Notes on automated network installation of Ubuntu

Last month, I taught an advanced seminar for Ateneo de Davao's MS in Information Technology program. Per their request, I covered automated network installation of Ubuntu. On the whole, the exercise was successful, but with a few glitches I could have done without.

Now, I've done automated network installation before, but some time way back so I needed a refresher. The Ubuntu Installation Guide provided a quick refresher, in particular, the section on TFTP net booting. Unfortunately, the instructions needed a bit of polish.

I won't go into the process in much detail here as it's already well-covered in several other places on the web. Too many, in fact, such that sifting through the sometimes-contradictory information becomes a challenge. Thus I'm writing this note to point out which sources gave me the most relevant help.

In a nutshell, you need three components on the server to set up automated network installation: the DHCP server, to give out IP addresses and instructions on where to download the boot image; the TFTP daemon, to serve the boot image; and a web server or FTP server to serve out the operating system files.
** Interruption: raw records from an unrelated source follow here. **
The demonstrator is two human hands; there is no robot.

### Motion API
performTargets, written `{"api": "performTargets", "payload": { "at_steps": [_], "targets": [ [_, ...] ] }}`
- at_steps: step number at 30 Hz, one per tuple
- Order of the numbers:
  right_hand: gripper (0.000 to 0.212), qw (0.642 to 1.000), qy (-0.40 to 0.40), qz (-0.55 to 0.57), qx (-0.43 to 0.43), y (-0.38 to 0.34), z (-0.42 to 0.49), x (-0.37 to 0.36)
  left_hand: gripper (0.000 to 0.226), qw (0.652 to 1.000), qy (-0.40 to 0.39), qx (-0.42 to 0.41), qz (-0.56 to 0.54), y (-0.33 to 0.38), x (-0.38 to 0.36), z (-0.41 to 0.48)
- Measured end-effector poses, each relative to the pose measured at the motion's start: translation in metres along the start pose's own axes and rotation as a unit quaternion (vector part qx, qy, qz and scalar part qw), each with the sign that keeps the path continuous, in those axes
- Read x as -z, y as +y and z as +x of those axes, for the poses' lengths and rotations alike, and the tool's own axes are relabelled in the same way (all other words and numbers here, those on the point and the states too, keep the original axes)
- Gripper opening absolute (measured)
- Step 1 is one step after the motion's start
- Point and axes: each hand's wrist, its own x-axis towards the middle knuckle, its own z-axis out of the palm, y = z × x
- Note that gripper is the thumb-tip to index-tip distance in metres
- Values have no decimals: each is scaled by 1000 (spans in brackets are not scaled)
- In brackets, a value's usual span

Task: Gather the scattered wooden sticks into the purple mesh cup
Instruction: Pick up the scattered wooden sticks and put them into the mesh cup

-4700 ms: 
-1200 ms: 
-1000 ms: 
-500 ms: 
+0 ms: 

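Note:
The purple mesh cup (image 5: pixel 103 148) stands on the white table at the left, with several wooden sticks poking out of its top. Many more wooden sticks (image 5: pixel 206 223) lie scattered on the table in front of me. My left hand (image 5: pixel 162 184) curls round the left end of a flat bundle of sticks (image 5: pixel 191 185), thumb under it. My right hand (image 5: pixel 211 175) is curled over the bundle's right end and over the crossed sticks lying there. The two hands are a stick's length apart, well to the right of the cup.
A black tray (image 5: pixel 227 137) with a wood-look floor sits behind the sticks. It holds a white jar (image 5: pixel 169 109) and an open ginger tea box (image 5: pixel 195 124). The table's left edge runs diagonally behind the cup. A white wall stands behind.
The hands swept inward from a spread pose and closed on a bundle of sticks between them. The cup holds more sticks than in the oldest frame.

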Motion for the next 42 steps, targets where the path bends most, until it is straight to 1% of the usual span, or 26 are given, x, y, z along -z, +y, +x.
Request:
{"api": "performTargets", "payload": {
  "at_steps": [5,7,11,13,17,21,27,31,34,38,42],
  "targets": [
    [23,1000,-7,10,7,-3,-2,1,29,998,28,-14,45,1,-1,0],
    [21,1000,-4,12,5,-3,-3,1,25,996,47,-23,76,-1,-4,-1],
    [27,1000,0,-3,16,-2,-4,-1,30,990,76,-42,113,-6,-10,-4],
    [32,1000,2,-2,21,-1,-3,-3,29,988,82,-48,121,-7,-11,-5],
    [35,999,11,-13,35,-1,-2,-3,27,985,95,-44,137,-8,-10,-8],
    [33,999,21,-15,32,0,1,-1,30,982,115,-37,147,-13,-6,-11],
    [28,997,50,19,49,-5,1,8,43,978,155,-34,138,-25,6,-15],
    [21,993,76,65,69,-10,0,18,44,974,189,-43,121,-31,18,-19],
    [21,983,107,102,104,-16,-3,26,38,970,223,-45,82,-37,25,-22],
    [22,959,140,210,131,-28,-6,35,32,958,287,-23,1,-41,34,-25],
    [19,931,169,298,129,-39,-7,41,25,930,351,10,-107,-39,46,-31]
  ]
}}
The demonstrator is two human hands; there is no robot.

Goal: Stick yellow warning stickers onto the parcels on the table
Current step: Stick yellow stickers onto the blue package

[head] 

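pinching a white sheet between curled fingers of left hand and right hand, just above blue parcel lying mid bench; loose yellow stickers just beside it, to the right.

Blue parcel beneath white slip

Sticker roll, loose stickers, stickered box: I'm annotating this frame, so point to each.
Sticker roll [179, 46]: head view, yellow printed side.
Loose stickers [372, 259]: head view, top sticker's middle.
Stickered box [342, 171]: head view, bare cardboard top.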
For the most part, the instructions on TFTP net booting work well. However, it has a problem on its recommendation concerning which TFTP daemon to use.

The Ubuntu repositories offer two TFTP daemons, the plain old tftpd (used in the instructions) and tftpd-hpa. Of the two, tftpd-hpa is easier to set up. tftpd-hpa runs standalone, so you don't need to install and configure additional components.

Tero Karvinen's notes on PXE Network Booting were particular helpful, as well as the Ubuntu community help notes on PXE Install Server.

I'll revisit the topic again with step-by-step instructions at a later time. I'll be taking this up with my undergraduate class later this semester.